Waking up on a freezing cold stone floor was getting mighty old, Rodney thought to himself. He'd lost count of the number of times he'd undergone this process in the last day alone, never mind however many years he'd spent being dragged through horror after horror by one Colonel Sheppard – and speaking of.

"Hmmff," he groaned lightly trying to dissuade the insistent tapping on his cheek. The fingertips paused on his face for a moment, then fell away as an audible sigh ghosted past him.

"One of these days McKay," said a wrecked voice above him, "You're going to give me a heart attack."

It was the rasp in John's voice that caught his attention most, dragging his eyes open without any conscious decision on his part and then almost wishing he hadn't bothered. The Colonel looked like a corpse and it was only the rattling wheeze of his breath that reassured Rodney otherwise. "What-" he tried immediately, the rest of the words snagging at his throat and strangling him before they could escape. Panic, thick and fresh, welled up in his chest as though it had been waiting for him to waver on the edge of sanity.

"P5L-774," the Colonel supplied instantly. "Attacked and imprisoned in some caves. We've been over this."

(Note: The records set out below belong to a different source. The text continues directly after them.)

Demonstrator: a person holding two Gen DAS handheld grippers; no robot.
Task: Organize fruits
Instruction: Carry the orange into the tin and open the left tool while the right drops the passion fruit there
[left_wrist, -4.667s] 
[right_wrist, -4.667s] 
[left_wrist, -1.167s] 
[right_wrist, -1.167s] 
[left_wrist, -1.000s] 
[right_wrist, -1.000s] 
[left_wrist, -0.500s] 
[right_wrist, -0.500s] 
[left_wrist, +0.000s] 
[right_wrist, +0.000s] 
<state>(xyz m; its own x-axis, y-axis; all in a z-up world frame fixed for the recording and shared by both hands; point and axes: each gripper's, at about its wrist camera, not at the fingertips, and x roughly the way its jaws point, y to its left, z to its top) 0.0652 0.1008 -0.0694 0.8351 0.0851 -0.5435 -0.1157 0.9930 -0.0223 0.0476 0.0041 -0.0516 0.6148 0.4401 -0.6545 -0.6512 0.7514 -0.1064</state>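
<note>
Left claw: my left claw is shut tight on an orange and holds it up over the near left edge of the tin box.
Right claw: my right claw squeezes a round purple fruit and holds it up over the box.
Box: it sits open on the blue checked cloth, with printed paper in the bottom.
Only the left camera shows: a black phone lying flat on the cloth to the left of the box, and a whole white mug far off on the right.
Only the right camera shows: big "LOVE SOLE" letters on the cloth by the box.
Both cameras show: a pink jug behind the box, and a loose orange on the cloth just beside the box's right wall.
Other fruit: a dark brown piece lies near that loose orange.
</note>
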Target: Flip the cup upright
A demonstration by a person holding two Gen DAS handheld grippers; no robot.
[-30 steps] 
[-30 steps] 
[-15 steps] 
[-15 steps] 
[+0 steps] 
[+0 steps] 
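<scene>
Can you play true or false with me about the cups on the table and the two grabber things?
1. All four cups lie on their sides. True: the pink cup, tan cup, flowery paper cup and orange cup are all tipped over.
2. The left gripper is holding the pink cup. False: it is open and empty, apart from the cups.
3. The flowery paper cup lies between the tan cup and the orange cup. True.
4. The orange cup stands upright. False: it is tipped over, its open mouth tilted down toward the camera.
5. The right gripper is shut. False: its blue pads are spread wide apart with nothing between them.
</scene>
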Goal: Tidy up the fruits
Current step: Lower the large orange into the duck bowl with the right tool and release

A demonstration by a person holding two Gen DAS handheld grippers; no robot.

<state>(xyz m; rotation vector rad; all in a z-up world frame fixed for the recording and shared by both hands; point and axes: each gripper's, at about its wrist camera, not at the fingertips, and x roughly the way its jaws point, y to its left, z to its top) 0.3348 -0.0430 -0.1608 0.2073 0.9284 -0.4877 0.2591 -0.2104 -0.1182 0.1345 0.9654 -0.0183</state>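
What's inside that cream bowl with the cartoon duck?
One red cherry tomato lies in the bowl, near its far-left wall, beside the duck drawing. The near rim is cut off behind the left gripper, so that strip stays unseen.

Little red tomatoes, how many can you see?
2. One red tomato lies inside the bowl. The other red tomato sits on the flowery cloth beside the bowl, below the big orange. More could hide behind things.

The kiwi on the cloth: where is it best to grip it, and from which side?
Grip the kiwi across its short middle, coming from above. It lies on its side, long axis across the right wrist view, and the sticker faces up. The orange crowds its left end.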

On another day in another life, Rodney would have been offended by the short, sharp-edged tone John was using but when faced with how badly injured he was, it seemed there was a lot the scientist could forgive. Memories returned in short bursts, a hundred things that he didn't want to think about and many more that were too indistinct to make out but it was something. Right then, it was everything. "Poisoned?"

"Drugged certainly. I thought we agreed you're going to be okay." The corner of John's lips twitched as though he was going to smile but it faded into non-existence before it could take root. Even that minor action was too much for his overtaxed body.

"What happened this time?" Rodney shimmied uncomfortably against the floor for a moment, using his legs to push himself towards the wall and prop himself up. With his hands still shackled, it was difficult to worm his way to mostly upright, but John was clearly unable to help him further and he really didn't want to stay on the ground any longer than he needed to.

"You started shouting about a monster. Said you could hear it."

The sound of snuffling breath ghosted past McKay's ear but he firmly told it to shove off. It wasn't real. If John hadn't heard it too then it couldn't be real – of the two of them, he was the only one they could trust to be seeing reality right now and if he said there was no monster, then there was no monster. That conclusion did nothing to stop the bright thrill of fear that lanced through his chest.

"I wasn't dreaming," he said slowly, realising something that he should have known instantly.

"McKay," Sheppard said firmly, exasperated, "There's no monster. There's nothing down here except us."

"No, that's not-" He wasn't breathing right, heart hammering like a rabbit's, and he had to take a second to centre himself so that he could speak without choking. "You said I was shouting," he managed at length, "Not asleep."

"Oh," John uttered, catching up to his train of thoughts. Rodney hadn't been having another dream like before – when it had begun, he'd still been conscious. A hallucination?

"What's happening to me?" Rodney murmured. He hadn't meant to say it aloud but he was tired and he was aching and in that moment he would have given absolutely anything to be a thousand miles away from where they were. The words escaped him without much protest.

Sheppard's expression was soft, creased into deep lines of exhaustion and pain but he still had enough heart to raise his uninjured arm and squeeze Rodney's shoulder. "I don't know," he said and it sounded honest because it sounded like it hurt him. "But we're going to get you back to Atlantis and Beckett is going to figure it out, alright? You're going to be fine. We'll fix this."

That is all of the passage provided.